Section2-5 手掛かり

 紘也の祈りは最悪をさらに上回って叶わなかった。

「――ッ!?」

 市民公園に到着した紘也たちは目を疑った。ヤマタノオロチの呪により、紘也が生きている以上は山田の生存は約束されている。よって、最悪のパターンは山田とペリュトンが鉢合わせになってしまっていることだ。

 そう考えていたのだが、まさかそこに愛沙が加わっているなど、紘也はもちろんウロやウェルシュも想像すらしていなかっただろう。

 山田の姿はすぐに見つかった。まだ生きている。

 だが、虫の息だ。

 山田は三体のペリュトンに取り囲まれ、サッカーボールのように蹴り転がされていたのだ。マナの乖離こそ始まってはいないようだが、青色の和服は土に塗れてズタボロで、元気よくうねっていたエイトテールも力なく地面に垂れている。意識があるのかないのかは判然としないが、瀕死寸前だということは火を見るより明らかだった。

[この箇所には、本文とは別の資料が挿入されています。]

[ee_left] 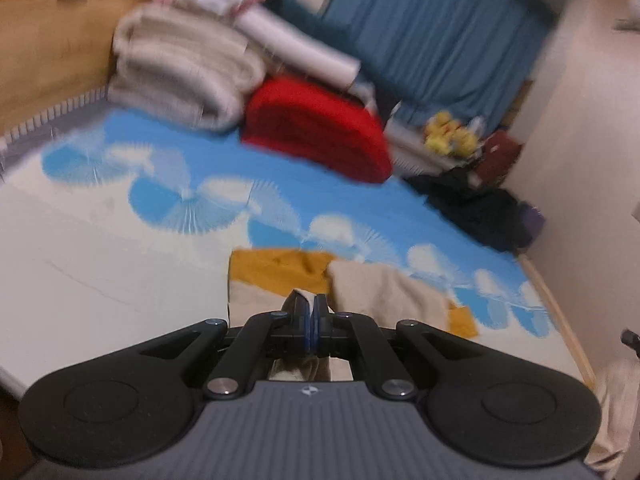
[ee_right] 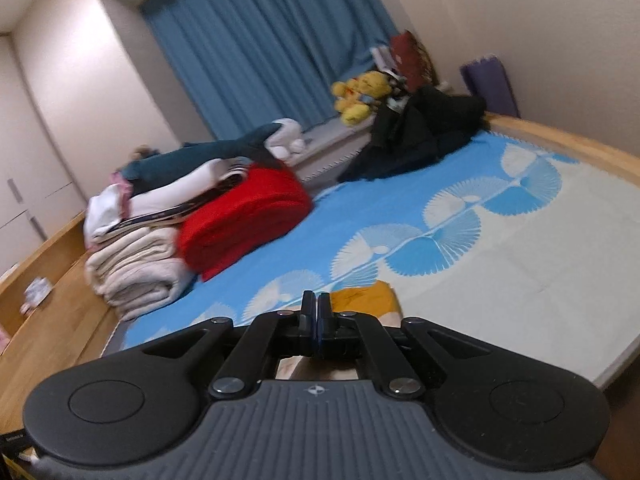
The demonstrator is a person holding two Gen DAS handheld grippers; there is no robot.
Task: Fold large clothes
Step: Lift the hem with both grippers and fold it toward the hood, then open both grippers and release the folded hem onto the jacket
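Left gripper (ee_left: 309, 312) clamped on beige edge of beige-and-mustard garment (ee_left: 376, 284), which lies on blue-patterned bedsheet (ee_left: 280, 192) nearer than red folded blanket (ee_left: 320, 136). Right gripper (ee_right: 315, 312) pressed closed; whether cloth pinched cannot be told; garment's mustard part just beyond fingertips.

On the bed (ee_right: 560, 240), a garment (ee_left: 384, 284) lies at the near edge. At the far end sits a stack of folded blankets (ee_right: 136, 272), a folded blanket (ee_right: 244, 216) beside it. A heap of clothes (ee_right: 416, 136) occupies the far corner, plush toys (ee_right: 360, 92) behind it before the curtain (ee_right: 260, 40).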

「チッ。あんな雑魚に弄ばれるなんてヤマタノオロチが落ちぶれたもんですよ」

「……このままではマスターの命が危険です。救助します」

 忌々しそうにシリアスな表情になったウロとウェルシュが飛び出す。三体のペリュトンもこちらに気づき、迎撃の態勢を取る。ひとまずこれで山田があれ以上のダメージを負うことはないだろう。

 しかし……なにかがおかしい。

 状況を確認した紘也は直感的に悟った。山田のやられ具合からして、紘也たちが駆けつける直前に戦闘が起こったとは考え難い。少なからず時間が経過していると思われる。

 なのに、地面にへたり込んで涙を流している愛沙はだった。

 ――山田が守った?

 違う。今の山田に三体のペリュトンから誰かを守れる力はない。

 ――ペリュトンは愛沙を襲おうとしないのか?

 ペリュトンを操っている何者かの目的が愛沙なのだとしたら、無傷で捕らえるように命じているのかもしれない。

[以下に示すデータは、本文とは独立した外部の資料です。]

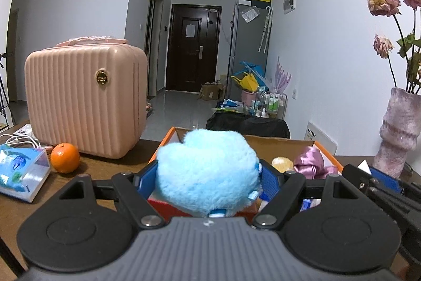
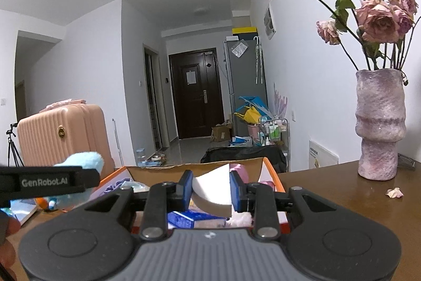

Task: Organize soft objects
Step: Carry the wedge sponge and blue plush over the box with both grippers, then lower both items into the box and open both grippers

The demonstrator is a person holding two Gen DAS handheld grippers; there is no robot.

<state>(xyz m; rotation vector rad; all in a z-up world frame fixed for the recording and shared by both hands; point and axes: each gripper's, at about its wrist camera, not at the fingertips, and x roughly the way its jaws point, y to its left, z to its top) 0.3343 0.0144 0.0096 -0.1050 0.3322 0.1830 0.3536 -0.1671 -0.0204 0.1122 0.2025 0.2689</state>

 けれど、否だ。魔術師でも幻獣でもないただの一般人たる愛沙に狙われる理由なんてあるわけがない。

 となれば、逆を考える。


 ――ペリュトンは山田を、ヤマタノオロチを狙っている?


 可能性は高い。ペリュトンの突進をくらえば一撃で絶命しそうな山田が、未だ虫の息を残していることが証明だ。

 この危機的状況で冷静に分析している自分を自覚しつつ、紘也は愛沙の下へと走る。ペリュトンはこれまで通りあの二人に任せておけば瞬殺だから問題ない。

「愛沙、大丈夫か?」

「ひ、ヒロくん、ヤマちゃんが、ヤマちゃんが……」

 愛沙は恐らく目の前で山田が叩き潰されるのを見せられたのだろう。相当ショックを受けているようだ。山田の呼び方が芸人みたいになっているのはそのせいかもしれない。

「ヤマちゃんが死んじゃう……」

「俺が生きてるからまだ大丈夫だ。知ってるだろ、呪いのこと」

 紘也の体には今のところなにも影響はない。ヤマタノオロチの呪いが出任せ、もしくは失敗している可能性も否定できないが、愛沙を安心させるためには真実であってもらわないと困る。

「……うん」

 少し時間がかかったものの、愛沙は深く頷いた。どうやら落ち着いてくれたらしい。

「マスター、山田を回収しました」

 するとそこにウェルシュが山田を抱えて駆け寄ってきた。お姫様抱っこ状態の山田は力なくぐったりしているが、かろうじて意識は残っていた。

《まさか。己らに……救われようとは》

 小さな唇が微かに動き、搾り出すように言の葉を紡ぐ。

《……なんたる屈辱》

「意外に元気そうだな」

 それだけ喋れれば命に別状はないだろう。ウロボロスに喰われてなお生きている山田のしぶとさには紘也も脱帽せざるを得ない。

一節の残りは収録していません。